I feel quite sad about recent events on here and really hope that we can all work through this so that people can feel comfortable to post and support each other as that is what is so special about this board.

bingbong x


----------



## Felix42 (Oct 14, 2007)

Thank you for letting us comment on this. I would like to keep the singles board together if we can and favour Coco's idea of having two sections to the Single Women's board. We are a supportive community and it would be such a shame to split us up. Having said that though, I very much recognise that this is a support board for those working to achieve their dreams and whatever the board develops into we must keep that emphasis. Having two sub boards within single women could I hope achieve that. 

I personally would like to see the negative thread back within Single Women, because as single women suffering long and difficult journeys to achieving our dreams, it helps to have the support from other single women who are in a similar situation.

Love & hugs, Felix xx


----------



## caramac (Mar 21, 2010)

I like the idea of two sub-boards within the single women's board. This way it will be easy to fine all the threads you want to read/contribute to without having to book-mark different threads all over the forum. But it's a nice way of keeping things separate between those trying to conceive and those looking for support from other single women with bumps/babies/toddlers/etc.


----------



## Roo67 (Feb 12, 2007)

I too would hate for the board to be dispersed around the site - we have built up a supportive network on here with several ladies forging good friendships and for that not to be available to others that may come along is sad.

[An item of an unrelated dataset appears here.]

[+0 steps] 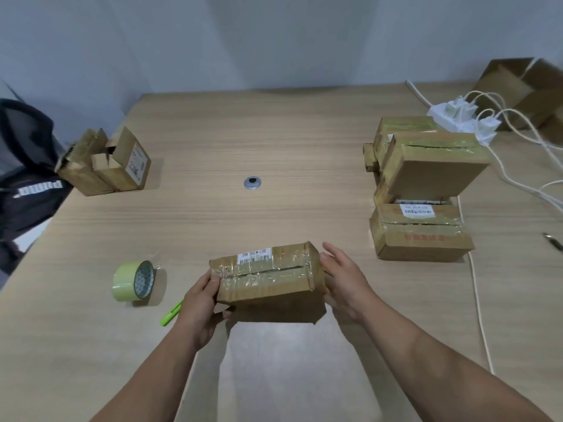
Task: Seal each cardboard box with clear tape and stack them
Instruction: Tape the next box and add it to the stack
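A taped cardboard box (268, 274) with a white barcode label is lifted just above the table, near the front centre. My left hand (201, 303) grips its left end, thumb on top and fingers underneath. My right hand (342, 278) lies flat against its right end, fingers straight. A roll of tape (134, 280) stands on edge to the left of the box. A green cutter (171, 313) lies by my left wrist. At the right, taped boxes (426, 175) are piled together, one leaning on another. Two open boxes (106, 166) sit at the far left.
A white power strip (460, 117) with plugs and cables trails over the right side of the table (274, 141). More open cartons (524, 86) stand at the back right. A round metal grommet (253, 182) is at the table's centre. A dark bag (24, 166) lies off the left edge.
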A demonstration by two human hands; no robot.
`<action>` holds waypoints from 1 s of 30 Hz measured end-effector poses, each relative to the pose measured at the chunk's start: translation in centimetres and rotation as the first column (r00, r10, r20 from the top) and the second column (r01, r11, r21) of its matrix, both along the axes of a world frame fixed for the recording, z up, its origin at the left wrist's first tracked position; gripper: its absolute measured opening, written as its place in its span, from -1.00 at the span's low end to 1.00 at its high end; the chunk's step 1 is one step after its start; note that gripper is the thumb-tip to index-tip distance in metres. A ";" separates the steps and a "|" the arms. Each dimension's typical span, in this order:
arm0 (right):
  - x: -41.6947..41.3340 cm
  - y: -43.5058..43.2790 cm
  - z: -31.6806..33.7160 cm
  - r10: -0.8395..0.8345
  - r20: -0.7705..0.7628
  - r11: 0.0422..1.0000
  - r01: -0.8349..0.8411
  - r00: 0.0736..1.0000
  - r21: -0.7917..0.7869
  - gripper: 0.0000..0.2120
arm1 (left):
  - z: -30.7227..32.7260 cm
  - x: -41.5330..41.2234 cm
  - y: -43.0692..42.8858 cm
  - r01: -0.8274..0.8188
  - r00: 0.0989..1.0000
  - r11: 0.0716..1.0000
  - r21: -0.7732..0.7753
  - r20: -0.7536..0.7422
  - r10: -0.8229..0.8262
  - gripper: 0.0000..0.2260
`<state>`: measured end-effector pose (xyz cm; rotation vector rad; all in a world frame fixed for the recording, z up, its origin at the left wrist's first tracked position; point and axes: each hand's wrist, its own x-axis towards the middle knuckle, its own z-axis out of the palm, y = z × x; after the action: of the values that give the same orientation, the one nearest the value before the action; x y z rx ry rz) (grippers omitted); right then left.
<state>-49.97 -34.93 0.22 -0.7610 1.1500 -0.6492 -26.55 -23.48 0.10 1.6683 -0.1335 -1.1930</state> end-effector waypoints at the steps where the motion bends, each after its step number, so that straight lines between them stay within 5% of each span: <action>1: 0.2 -0.2 0.2 0.016 0.065 0.998 -0.020 0.998 0.064 -0.68 | 0.1 -0.1 0.0 0.000 0.999 1.000 0.001 -0.033 0.000 -0.76; 6: 1.0 -0.7 2.8 0.079 0.334 0.952 -0.170 0.939 0.255 -0.60 | 0.8 -1.2 -0.6 0.054 0.994 0.998 0.033 -0.097 -0.050 -0.77; 10: 2.1 -1.6 5.1 0.177 0.128 0.982 -0.184 0.976 0.050 -0.74 | 1.7 -1.4 -1.6 0.119 0.969 0.974 0.194 0.190 -0.156 -0.63; 13: 3.1 -2.2 6.5 0.201 -0.047 0.975 -0.205 0.978 -0.083 -0.76 | 3.2 -1.3 -2.4 0.091 0.919 0.990 0.107 0.374 -0.125 -0.60; 21: 6.6 -1.1 7.7 0.192 -0.556 0.791 -0.463 0.809 -0.400 -0.69 | 8.1 -3.5 -4.5 0.176 0.904 0.973 -0.151 0.416 -0.099 -0.79; 26: 7.6 0.0 7.2 0.105 -0.525 0.870 -0.333 0.844 -0.362 -0.56 | 8.3 -4.0 -5.0 0.208 0.718 0.978 0.014 0.677 -0.162 -0.82; 30: 7.9 0.7 7.0 -0.002 -0.475 0.874 -0.229 0.880 -0.428 -0.68 | 7.8 -4.3 -5.3 0.235 0.631 0.971 0.029 0.756 -0.175 -0.79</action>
<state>-42.09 -34.22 7.18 -1.4601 1.3809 -0.6738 -30.89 -28.75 7.90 2.0320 -0.9089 -0.5472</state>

I agree with what others have said about the general threads, please continue to post as you have always done, it is lovely to hear what the LO's have got up to. Although I will never post on Bumps, babes threads (unless I ever get a bump or babe  )I do read everyone now and again.

as for the neg thread - Am happy for it to stay where it is for now, as long as there is a link so it is easily found for those that are unfortunate to need it.

thanks Debs - hope you have a lovely weekend.

R xx


----------



## sweet1 (Oct 5, 2008)

I also agree that the singles area should remain for all things single-related, whatever that may be. This is really the only section of the board that I come to and I enjoy reading all the threads, and feel part of a certain little community, after having felt so alone for so long. So I would hate to see our little group dispersed throughout the rest of the forum. 
I also think Coco's idea is a good one.


----------



## Bambiboo (Oct 23, 2009)

Hi

I agree with Bingbong.  I think it would be a shame to move the bumps/babies threads.  Its lovely to read them and look forward to posting on there one day.  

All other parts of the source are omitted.